Para piorar, como nos alertou Thomas Piketty em 2013, nos últimos anos o mundo apontou para um crescimento da desigualdade de riqueza, contrariando a tendência de décadas anteriores. Segundo dados do banco Credit Suisse, em 2010 o 1% mais rico da população adulta do planeta possuía 43% da riqueza mundial; em 2015 já era 50%. Enquanto isso, no período, a apropriação da riqueza dos 50% mais pobres caiu dos míseros 2% para menos de 1%.

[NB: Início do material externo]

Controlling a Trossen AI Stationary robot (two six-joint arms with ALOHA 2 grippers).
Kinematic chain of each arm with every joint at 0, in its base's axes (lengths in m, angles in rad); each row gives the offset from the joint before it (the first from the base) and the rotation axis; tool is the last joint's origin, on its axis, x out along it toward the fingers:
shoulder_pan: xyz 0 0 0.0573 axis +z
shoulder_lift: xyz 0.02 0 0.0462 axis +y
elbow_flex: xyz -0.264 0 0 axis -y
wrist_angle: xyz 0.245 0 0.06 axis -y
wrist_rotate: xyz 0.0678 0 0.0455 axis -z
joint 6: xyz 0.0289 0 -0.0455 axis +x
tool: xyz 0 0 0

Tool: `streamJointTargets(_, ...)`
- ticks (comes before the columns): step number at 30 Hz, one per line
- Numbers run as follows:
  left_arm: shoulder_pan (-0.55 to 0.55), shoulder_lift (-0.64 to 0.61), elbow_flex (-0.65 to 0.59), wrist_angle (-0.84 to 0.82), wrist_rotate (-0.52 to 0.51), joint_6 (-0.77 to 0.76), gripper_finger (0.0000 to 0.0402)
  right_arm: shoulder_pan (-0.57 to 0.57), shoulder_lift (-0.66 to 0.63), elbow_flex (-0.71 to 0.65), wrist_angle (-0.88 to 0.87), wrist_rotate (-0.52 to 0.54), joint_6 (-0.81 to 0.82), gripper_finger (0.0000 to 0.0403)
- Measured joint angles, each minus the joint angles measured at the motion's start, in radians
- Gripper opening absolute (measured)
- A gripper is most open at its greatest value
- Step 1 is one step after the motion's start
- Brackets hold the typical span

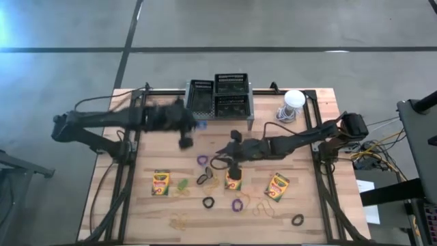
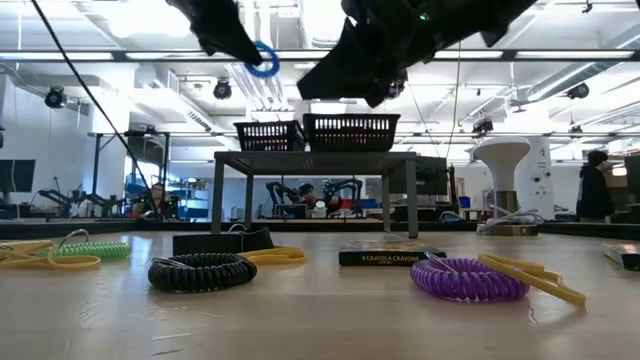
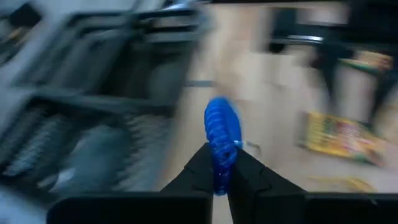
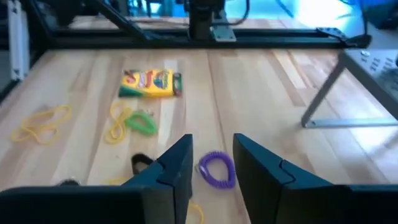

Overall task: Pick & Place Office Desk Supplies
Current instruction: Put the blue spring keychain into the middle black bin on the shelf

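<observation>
On the wood table point(image 1: 136, 205) in the high view, the left gripper point(image 1: 186, 140) hangs blurred just in front of the mesh rack point(image 1: 220, 96), and the right gripper point(image 1: 234, 147) sits mid-table above a purple band point(image 1: 202, 160). Three crayon boxes point(image 1: 161, 183) lie in a row, with loose loop bands and tan rubber bands point(image 1: 181, 220) around them. A white-domed object point(image 1: 292, 101) stands near the rack.

Low view: a blue loop band point(image 2: 263, 58) hangs aloft, pinched by a dark gripper well above the baskets point(image 2: 350, 130). Black point(image 2: 202, 271) and purple point(image 2: 468, 279) bands rest on the table.

Left wrist view: fingers closed tight on the blue band point(image 3: 221, 140), with the rack blurred just beside it.

Right wrist view: jaws parted and empty, with a purple band point(image 4: 217, 169) on the table between the fingers point(image 4: 175, 163); a crayon box point(image 4: 152, 83) and a green band point(image 4: 141, 122) lie farther off.

Step, as I judge it: the left arm is carrying the blue band towards a basket. Next it needs to get over a basket opening and let go. The right arm looks set to drop and close on the purple band.
</observation>
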Motion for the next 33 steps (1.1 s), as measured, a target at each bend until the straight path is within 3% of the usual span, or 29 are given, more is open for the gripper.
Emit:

Resta considerar a questão do aquecimento global. Desde a revolução industrial há uma elevação da temperatura média do planeta, provocada pela emissão de gases do efeito estufa, a exemplo do gás carbônico e do gás metano. É indiscutível, porém, que esse processo foi acelerado nos últimos anos. Os dados indicam que o século XX foi o período mais quente da história, com o aumento de 0,7ºC na temperatura média do planeta. Num cenário otimista, as previsões para o século XXI são de que a temperatura aumentará 1ºC, podendo chegar a 4ºC num cenário pessimista.
É importante lembrar que nas últimas décadas o modo capitalista de produção lançou mão de um conceito desenvolvido pelo economista austríaco Joseph Alois Schumpeter, “a destruição criativa”. Assim, a cada instante um modelo novo é colocado no mercado, forçando a sociedade ao consumismo desenfreado por meio do marketing agressivo, já que para além da publicidade e da propaganda, o marketing foi incorporado à estrutura física do mercado, a exemplo do shopping center, cuja entrada lembra o portal do paraíso. Assim, quem se dirige ao mercado vai ao encontro com Deus. Como não há racionalidade nessa relação, consome por impulso.
As consequências desse processo são catastróficas. Com o aumento da temperatura do planeta há o derretimento das calotas polares e com isso a elevação do nível dos oceanos, que por sua vez provoca vários desastres naturais, causando a redução da biodiversidade. As alterações climáticas exercem impacto também sobre a agricultura, já que o aumento da temperatura média do planeta ameaça o cultivo de várias plantas, que combinado com o excesso de chuvas em alguns períodos e longas estiagens em outros, pode agravar o problema da fome, já que o Painel Intergovernamental de Mudanças Climáticas (IPCC) prevê uma redução de cerca de um terço da quantidade de comida disponível até 2050.
Eric Hobsbawm, nobre pensador egípcio, dizia que se quiséssemos ter um futura reconhecível, não poderia ser pelo prolongamento do passado ou do presente. Por esse caminho iríamos fracassar e o preço do fracasso seria a escuridão. Uma coisa é certa, correm turvas as águas deste rio,talvez já com suas margens indevidamente habitadas, talvez já sem oxigênio, talvez já sem peixes. Se nada for feito para inverter esta escalada destrutiva, países e populações pobres e vulneráveis serão os mais afetados. A história dirá!
*Mestre em Economia Política pela PUC-SP.